# What needs to be done
Return all of the data exactly, with nothing left out but the pictures.
---- Given material
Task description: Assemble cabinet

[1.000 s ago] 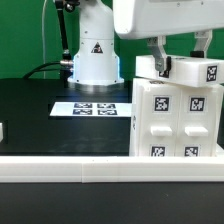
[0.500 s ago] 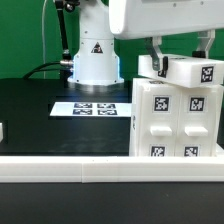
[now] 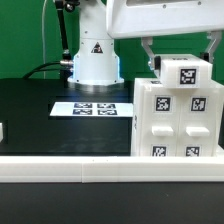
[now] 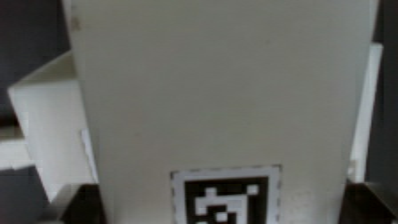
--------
# Solved problem
Task description: Assemble cabinet

[1.000 s ago] 
[0.500 s ago] 
[now] 
[now] 

This exercise requires no further work.